What do I mean about travelling being different in November? I'll try and explain. I stayed at a hotel in the heart of Frankfurt. It is very convenient, being near the Zeil, the main shopping area, where you can buy anything you fancy and things you never knew you wanted. I travelled several times on the Underground and on the suburban trains. In summer with lots of excited tourists, it wasn't so obvious  but this time with mainly locals coming and going, I noticed the difference. What struck me most was that people put on what I call their "travel face", that blank look, eyes glazed over, seeing nothing, hearing nothing. I noticed the same thing at the airports. Some people read books or Kindles, others flick through their phones in an attempt to distract themselves until they have to get off the train or their flight is called. Far too many plug in their music and can't hear a thing. All of which is understandable at least in part, but why that grim expression? No one cracks a smile not even if an acquaintance/work colleague sits down beside them - they simply nod acknowledgement and go back to their phone or book or whatever. We are all on the same planet but side by side and not together.

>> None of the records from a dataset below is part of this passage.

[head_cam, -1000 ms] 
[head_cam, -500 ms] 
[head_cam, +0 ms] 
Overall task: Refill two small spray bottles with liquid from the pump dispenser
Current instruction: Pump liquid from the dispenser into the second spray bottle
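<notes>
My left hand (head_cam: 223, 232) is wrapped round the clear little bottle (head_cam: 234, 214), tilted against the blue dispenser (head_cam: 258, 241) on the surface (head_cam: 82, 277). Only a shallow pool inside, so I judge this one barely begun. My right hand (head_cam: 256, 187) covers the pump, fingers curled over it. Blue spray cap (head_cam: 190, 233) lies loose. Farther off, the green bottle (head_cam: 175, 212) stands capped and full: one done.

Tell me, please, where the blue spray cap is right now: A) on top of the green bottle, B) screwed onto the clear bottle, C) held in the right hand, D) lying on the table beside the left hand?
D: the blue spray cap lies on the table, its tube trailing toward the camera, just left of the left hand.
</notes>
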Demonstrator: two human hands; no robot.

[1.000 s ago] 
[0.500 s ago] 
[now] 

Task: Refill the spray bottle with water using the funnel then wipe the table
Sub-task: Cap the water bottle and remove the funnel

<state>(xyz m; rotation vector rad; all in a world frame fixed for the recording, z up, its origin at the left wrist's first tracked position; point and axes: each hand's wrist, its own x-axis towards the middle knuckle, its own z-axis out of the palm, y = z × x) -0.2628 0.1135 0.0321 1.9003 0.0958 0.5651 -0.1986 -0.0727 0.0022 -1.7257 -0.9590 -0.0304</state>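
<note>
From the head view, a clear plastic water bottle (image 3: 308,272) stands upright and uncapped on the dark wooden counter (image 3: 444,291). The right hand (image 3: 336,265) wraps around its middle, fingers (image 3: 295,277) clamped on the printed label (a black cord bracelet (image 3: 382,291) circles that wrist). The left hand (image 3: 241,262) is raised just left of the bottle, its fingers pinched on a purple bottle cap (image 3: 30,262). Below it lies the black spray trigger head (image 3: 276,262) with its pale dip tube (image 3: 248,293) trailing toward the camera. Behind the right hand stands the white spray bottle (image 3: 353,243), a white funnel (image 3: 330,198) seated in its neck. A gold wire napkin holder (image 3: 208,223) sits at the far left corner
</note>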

Whenever I visit Frankfurt I plan on making two people smile whether they like it or not. It was hard going this time around. In the end a young man (clearly a foreigner) smiled at me when he held the door of the Kaufhof department store for me. The cashiers resolutely refused to twitch so much as a lip muscle. I bought German bread Bauernbrot, a sort of sourdough loaf which I just love to eat when it is fresh. I asked the guy at the counter if he could slice it for me and he gruffly replied that that wouldn't work because it was too fresh and would crumble. End of conversation. Take it or leave it.

Happy Ending: when I showed up at Security at Frankfurt Airport I was literally the only one there - the flight was half empty, as it turned out, and people were either ahead of me or came later. So here was I with a team of grim-faced Security personnel. In fact, they were joshing each other and having a great time and so we got talking and laughing (who'd have thought it?) and they assured me - and I believe it - that a sense of humour is vital for doing their job.  This encounter gave me a feel-good feeling for the rest of the day.

I think we should have a smile day at least once a week, let's say on Mondays when everyone is feeling a bit grumpy about having to go back to work after the weekend. Let's all try it and see what results we get.